Try it.
Except for the pictures, reproduce the records word for word.

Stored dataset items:
┄┄┄┄┄┄┄┄┄┄┄┄┄┄┄┄┄┄┄┄
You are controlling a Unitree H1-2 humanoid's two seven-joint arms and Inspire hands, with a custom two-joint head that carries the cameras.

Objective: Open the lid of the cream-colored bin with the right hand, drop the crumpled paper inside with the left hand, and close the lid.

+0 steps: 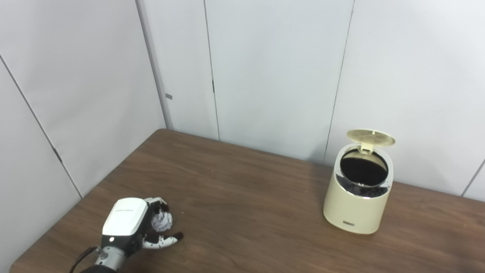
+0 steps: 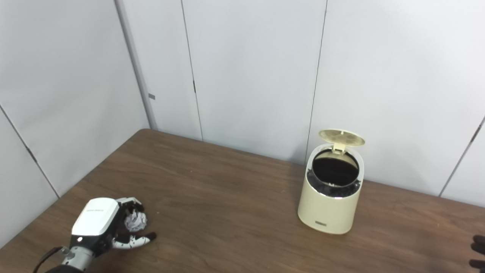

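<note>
The cream-colored bin [image 1: 356,204] stands on the right side of the brown table [image 1: 242,197]. Its round lid [image 1: 370,137] is tipped up at the back, and the dark inside shows. The crumpled white paper [image 1: 162,222] lies low at the table's front left, inside my left hand [image 1: 132,227]. The fingers curl over the paper from behind and the thumb lies just under it. Of my right hand, only dark fingertips [image 2: 478,250] show at the right edge of the right eye view, well apart from the bin.
White wall panels [image 1: 265,76] close in behind the table and on its left. The table's left edge runs close to my left hand. A wide stretch of bare tabletop lies between the paper and the bin.
</note>
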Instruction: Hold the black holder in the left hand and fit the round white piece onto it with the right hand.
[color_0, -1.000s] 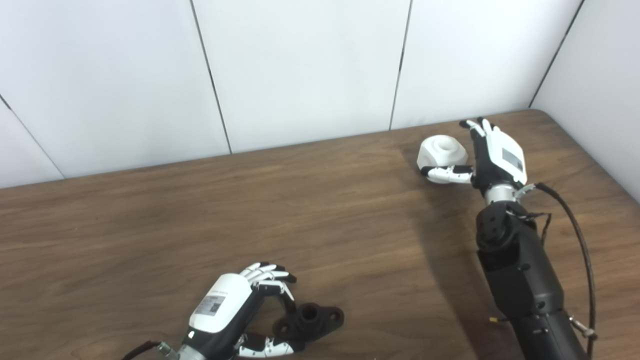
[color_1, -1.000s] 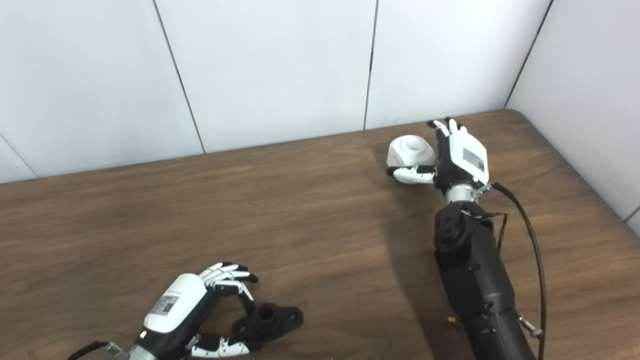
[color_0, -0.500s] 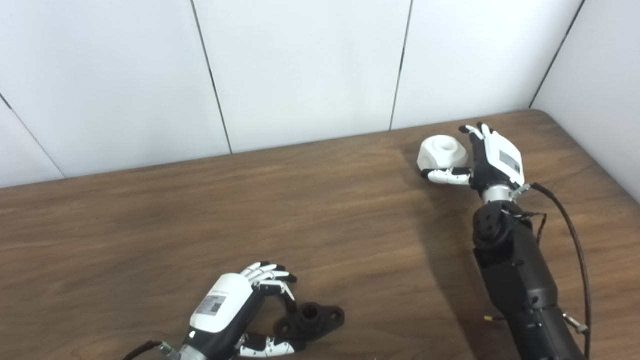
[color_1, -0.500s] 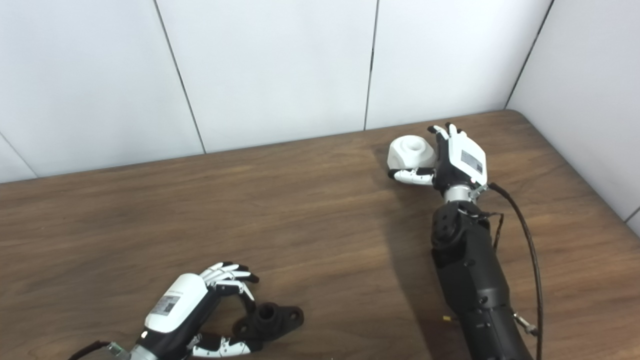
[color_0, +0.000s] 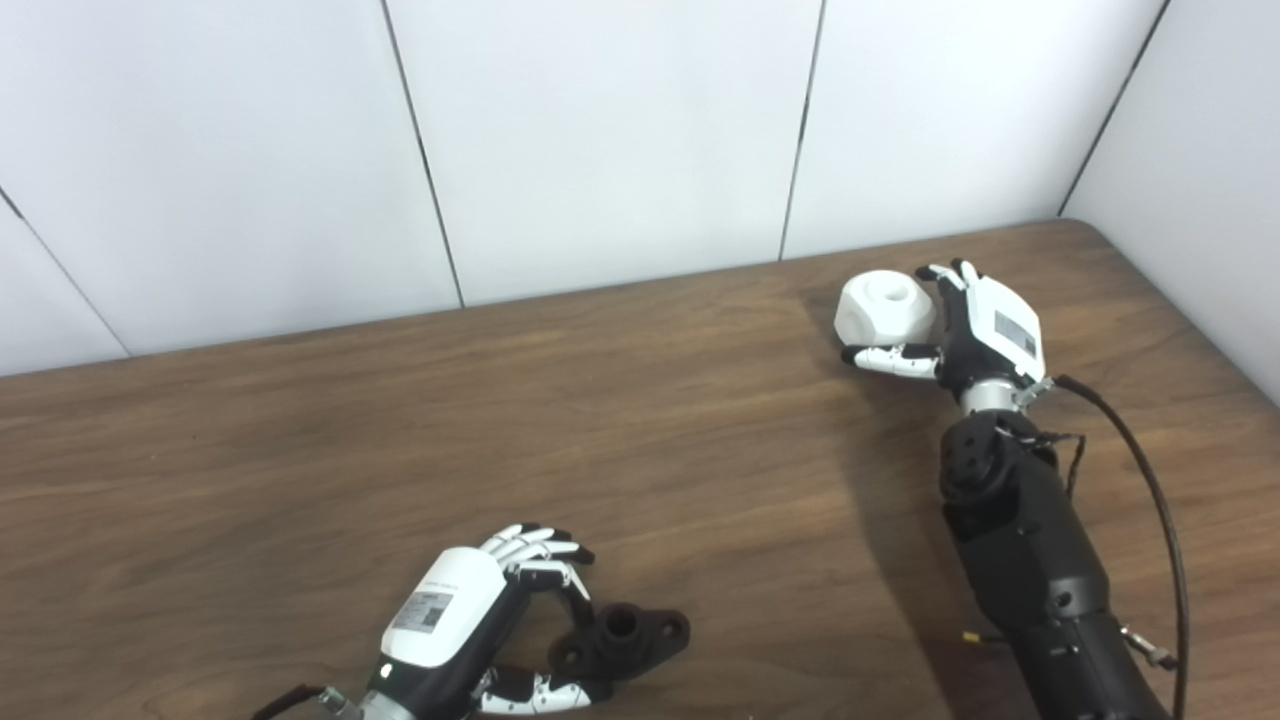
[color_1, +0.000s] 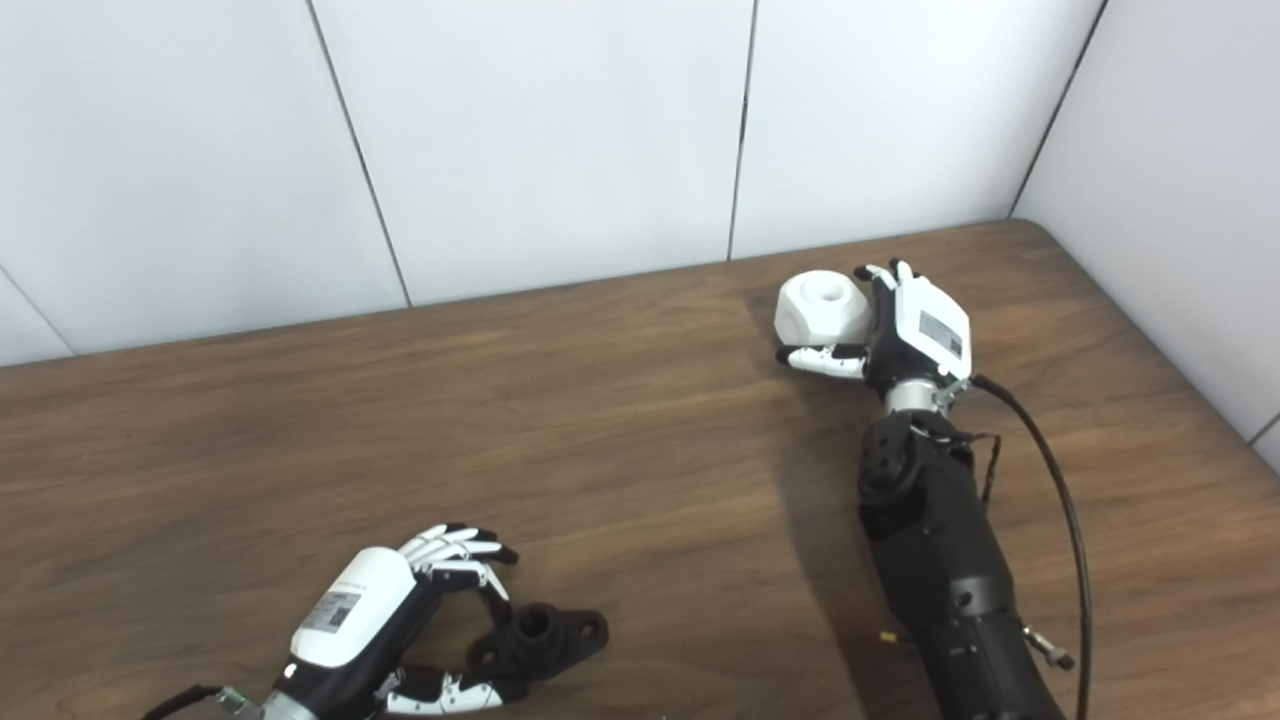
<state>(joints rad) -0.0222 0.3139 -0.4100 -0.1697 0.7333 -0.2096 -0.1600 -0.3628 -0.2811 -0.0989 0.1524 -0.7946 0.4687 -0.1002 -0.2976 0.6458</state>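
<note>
White walls stand behind the brown table (color_0: 300, 420). At the far right, the right hand (color_0: 985, 325) curls around the round white piece (color_0: 885, 305) with fingers partly bent. Well apart, near the front left, the left hand (color_0: 470, 610) cups the black holder (color_0: 625, 635), fingers loosely around it.

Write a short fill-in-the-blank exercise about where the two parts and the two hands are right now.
1. The round white piece sits near the table's far ____ corner.
2. The hand cupped around that piece is the ____ hand.
3. The black holder with a central socket lies flat on the brown wooden ____.
4. The left hand curls beside the holder near the ____ edge of the picture.

Missing words: right; right; table; bottom
</note>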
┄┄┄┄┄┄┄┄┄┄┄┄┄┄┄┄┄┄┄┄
Response to this task.
You are controlling a Unitree H1-2 humanoid's two seven-joint arms and Inspire hands, with a custom two-joint head that carries the cameras.

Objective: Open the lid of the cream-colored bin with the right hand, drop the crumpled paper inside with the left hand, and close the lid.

+0 steps: 
+0 steps: 

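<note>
The cream-colored bin [image 1: 356,204] stands on the right side of the brown table [image 1: 242,197]. Its round lid [image 1: 370,137] is tipped up at the back, and the dark inside shows. The crumpled white paper [image 1: 162,222] lies low at the table's front left, inside my left hand [image 1: 132,227]. The fingers curl over the paper from behind and the thumb lies just under it. Of my right hand, only dark fingertips [image 2: 478,250] show at the right edge of the right eye view, well apart from the bin.
White wall panels [image 1: 265,76] close in behind the table and on its left. The table's left edge runs close to my left hand. A wide stretch of bare tabletop lies between the paper and the bin.
</note>
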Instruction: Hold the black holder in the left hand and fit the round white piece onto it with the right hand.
[color_0, -1.000s] 
[color_1, -1.000s] 
[color_0, -0.500s] 
[color_1, -0.500s] 
[color_0, +0.000s] 
[color_1, +0.000s] 
<state>(joints rad) -0.0222 0.3139 -0.4100 -0.1697 0.7333 -0.2096 -0.1600 -0.3628 -0.2811 -0.0989 0.1524 -0.7946 0.4687 -0.1002 -0.2976 0.6458</state>
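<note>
White walls stand behind the brown table (color_0: 300, 420). At the far right, the right hand (color_0: 985, 325) curls around the round white piece (color_0: 885, 305) with fingers partly bent. Well apart, near the front left, the left hand (color_0: 470, 610) cups the black holder (color_0: 625, 635), fingers loosely around it.

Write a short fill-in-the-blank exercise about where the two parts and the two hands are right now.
1. The round white piece sits near the table's far ____ corner.
2. The hand cupped around that piece is the ____ hand.
3. The black holder with a central socket lies flat on the brown wooden ____.
4. The left hand curls beside the holder near the ____ edge of the picture.

Missing words: right; right; table; bottom
</note>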

No part of the answer remains open.